Weisman Museum director Michael Zakian joins Carolyn Mary Kleefeld for an eye-popping exhibit at Pepperdine. Photo by Ron Hall


Carolyn Mary Kleefeld’s background is as unique and colorful as her artwork. The self-described poet, philosopher, prose writer and visual artist brings an intriguing and esoteric touch to everything she creates. Her creative focus goes beyond ordinary portraiture or run-of-the-mill still life and delves into psychological and spiritual transformation.

Kleefeld’s imaginative works are now on display at Pepperdine’s Weisman Museum. “Carolyn Mary Kleefeld: Visions From Big Sur” showcases 75 paintings and works on paper from ink and watercolor to acrylic and oil.

The artist is continually inspired by her Central Coast surroundings. Although she has called Big Sur home for nearly three decades, Carolyn grew up in Southern California as the daughter of financier and philanthropist Mark Taper. “Carolyn lived in Malibu just before moving to Big Sur,” explains Museum Director Michael Zakian, “so it is appropriate that we exhibit her work here.”

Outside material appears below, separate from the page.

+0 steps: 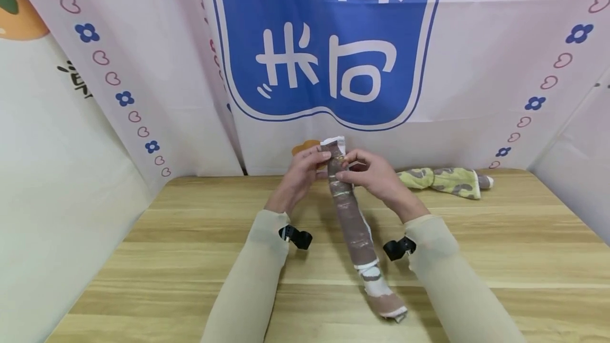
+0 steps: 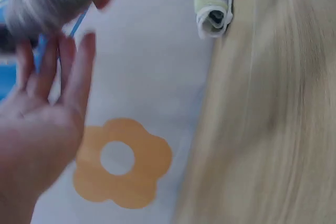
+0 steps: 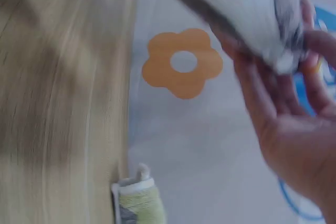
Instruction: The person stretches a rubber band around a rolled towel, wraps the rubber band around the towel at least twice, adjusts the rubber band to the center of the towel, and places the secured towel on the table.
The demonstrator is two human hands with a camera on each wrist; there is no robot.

Her style ranges from the romantic to figurative to abstract. Her themes are decidedly different and every piece in the exhibit seems to have its own look and personality. Her oil on canvas called “Monsieur Bob Cat” is done up in vibrant lime green, cranberry red, cobalt blue, and lemon yellow and has a primitive, childlike quality. Her “Celestial Mountain” is a kaleidoscope of color, texture and form while her acrylic ink called “Spying Through Time” features fanciful creatures floating through space.

Fifteen unusual oil portraits cover one wall of the gallery. “That one with the blue eyebrows is me,” says Zakian. While the museum director isn’t exactly a dead ringer for his likeness, that’s not the point. “Carolyn’s concerns lie not in reality, but with what lies within. She looks at the inner personality, the essence.”

As a young woman, Carolyn attended UCLA where she studied both art and psychology. Soon, she began a career in writing and poetry. But it wasn’t until her move to Big Sur in the 1980s that she began to fully immerse herself in what she calls spiritual art. Over the years, she’s gained many fans. Her art is featured in museums and can also be found in the private collections of Ted Turner and Laura Archera Huxley.

The Pepperdine retrospective explores her ever-changing style and offers a compelling glimpse into a fascinating world. Whether it’s her Chagall-esque “Circus Lovers” or linear fantasies like “Cosmic Cartoon,” the work of Carolyn Mary Kleefeld is a sight to behold.

The exhibit runs through Dec. 14 at the Weisman Museum at Pepperdine.